我有大的json数据,这些数据被读入python数据帧,并每行创建一个字典列表。我需要将其转换为其他格式的数据。
数据格式如下:
{
"data": [{
"item": [{
"value": 0,
"type": "a"
},
{
"value": 0,
"type": "b"
},
{
"value": 70,
"type": "c"
}
],
"timestamp": "2019-01-12T04:52:06.669Z"
},
{
"item": [{
"value": 30,
"type": "a"
},
{
"value": 0,
"type": "b"
}
],
"timestamp": "2019-01-12T04:53:06.669z"
}
]
}
将数据转换为以下形式的数据框的最有效方法是什么:
时间戳----------------------------- a ------- b ------ c < / p>
2019-01-12T04:52:06.669Z ------ 0 ------- 0 ------ 70
2019-01-12T04:53:06.669Z ------ 30 ------ 0 ------ 0
到目前为止,我已经设法使用for循环来做到这一点,但是它非常低效且缓慢。到目前为止,我是这个。
with open('try.json') as f:
data = json.load(f)
df_data = pandas.DataFrame(data['data'])
df_formatted = pandas.DataFrame(columns=['a','b','c'])
for d, timestamp in zip(df_data['item'], df_data['timestamp']):
row = dict()
for entry in d:
category = entry['type']
value = entry['value']
row[category] = value
row['timestamp'] = timestamp
df_formatted = df_formatted.append(row, ignore_index=True)
df = df_formatted.fillna(0)
列表中的项目数通常为数千个。是否有任何有关如何高效执行此操作的指针或示例?
答案 0 :(得分:2)
您可以通过遍历对象来解压缩嵌套的json对象。
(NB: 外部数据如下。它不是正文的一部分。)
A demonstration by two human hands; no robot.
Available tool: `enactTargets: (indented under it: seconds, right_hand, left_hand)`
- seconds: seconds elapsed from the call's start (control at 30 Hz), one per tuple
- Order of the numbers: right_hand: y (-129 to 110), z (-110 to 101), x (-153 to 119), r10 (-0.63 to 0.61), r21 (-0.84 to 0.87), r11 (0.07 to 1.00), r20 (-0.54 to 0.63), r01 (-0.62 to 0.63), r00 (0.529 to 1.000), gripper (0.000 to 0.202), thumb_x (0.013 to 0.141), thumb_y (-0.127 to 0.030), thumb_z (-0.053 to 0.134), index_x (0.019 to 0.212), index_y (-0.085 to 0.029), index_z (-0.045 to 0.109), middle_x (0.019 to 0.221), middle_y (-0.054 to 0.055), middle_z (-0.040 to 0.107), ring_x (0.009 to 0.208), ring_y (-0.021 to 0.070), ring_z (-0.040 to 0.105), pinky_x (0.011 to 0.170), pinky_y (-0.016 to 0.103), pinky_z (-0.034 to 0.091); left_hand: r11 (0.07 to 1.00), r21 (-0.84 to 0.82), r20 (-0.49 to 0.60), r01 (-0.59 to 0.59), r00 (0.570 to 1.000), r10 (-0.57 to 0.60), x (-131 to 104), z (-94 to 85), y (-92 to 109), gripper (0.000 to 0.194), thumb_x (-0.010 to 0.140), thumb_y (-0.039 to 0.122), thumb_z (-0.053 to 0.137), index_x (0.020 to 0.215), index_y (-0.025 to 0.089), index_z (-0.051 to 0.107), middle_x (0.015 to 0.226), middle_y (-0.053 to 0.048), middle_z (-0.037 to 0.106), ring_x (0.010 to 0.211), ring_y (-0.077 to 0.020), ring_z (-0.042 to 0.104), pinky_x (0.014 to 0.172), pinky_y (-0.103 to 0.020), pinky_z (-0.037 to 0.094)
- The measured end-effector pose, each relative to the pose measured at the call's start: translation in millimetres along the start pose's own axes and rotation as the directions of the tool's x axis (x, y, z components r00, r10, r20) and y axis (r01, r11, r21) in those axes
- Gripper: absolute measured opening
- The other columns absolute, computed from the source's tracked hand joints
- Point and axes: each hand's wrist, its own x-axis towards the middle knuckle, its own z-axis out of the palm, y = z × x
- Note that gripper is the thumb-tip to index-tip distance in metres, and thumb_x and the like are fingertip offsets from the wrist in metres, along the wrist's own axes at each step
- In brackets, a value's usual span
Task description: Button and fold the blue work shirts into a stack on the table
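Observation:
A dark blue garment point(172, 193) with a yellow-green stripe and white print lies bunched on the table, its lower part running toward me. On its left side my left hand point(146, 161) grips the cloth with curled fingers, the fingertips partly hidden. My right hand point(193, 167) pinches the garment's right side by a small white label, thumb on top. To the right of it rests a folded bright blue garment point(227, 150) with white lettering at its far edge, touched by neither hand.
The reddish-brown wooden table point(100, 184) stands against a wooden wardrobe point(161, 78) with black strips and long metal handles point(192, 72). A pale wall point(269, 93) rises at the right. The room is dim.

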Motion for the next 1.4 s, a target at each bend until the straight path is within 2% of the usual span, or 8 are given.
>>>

尝试
import pandas as pd
a=[
{
"item": [
{
"value": 0,
"type": "a"
},
{
"value": 0,
"type": "b"
},
{
"value": 70,
"type": "c"
},
],
"timestamp": "2019-01-12T04:52:06.669Z"
},
{
"item": [
{
"value": 30,
"type": "a"
},
{
"value": 0,
"type": "b"
}
],
"timestamp": "2019-01-12T04:53:06.669z"
}
]
cols = ['value', 'type', 'timestamp']
rows = []
for data in a:
data_row = data['item']
timestamp = data['timestamp']
for row in data_row:
row['timestamp']=timestamp
rows.append(row)
df = pd.DataFrame(rows)
df =df.pivot_table(index='timestamp',columns=['type'],values=['value']).reset_index()
df.columns=['timestamp','a','b','c']
如果您正在寻找紧凑型解决方案,请使用json_normalize
from pandas.io.json import json_normalize
df =pd.DataFrame()
for i in range(len(a)):
df =pd.concat([df,json_normalize(a[i]['item'])])
df =df.pivot_table(index='timestamp',columns=['type'],values=['value']).reset_index()
df.columns=['timestamp','a','b','c']
最终输出
timestamp a b c
2019-01-12T04:52:06.669Z 0.0 0.0 70.0
2019-01-12T04:53:06.669z 30.0 0.0 NaN
答案 1 :(得分:0)
您可以从json提取字典列表,并将其输入数据框。代码可能是:
df = pd.DataFrame([dict([('timestamp', d['timestamp']), ('a', 0),
('b', 0), ('c', 0)]
+ [(item['type'], item['value'])
for item in d['item']])for d in data['data']],
columns=['timestamp', 'a', 'b', 'c'])
print(df)
预期的输出:
timestamp a b c
0 2019-01-12T04:52:06.669Z 0 0 70
1 2019-01-12T04:53:06.669z 30 0 0
这里的窍门是先建立一个具有默认值的对的列表,然后将其扩展为实际值,然后再从中构建字典。保留最后看到的值后,您实际上将构建一个包含所有相关值的字典。
columns参数仅用于确保预期的列顺序。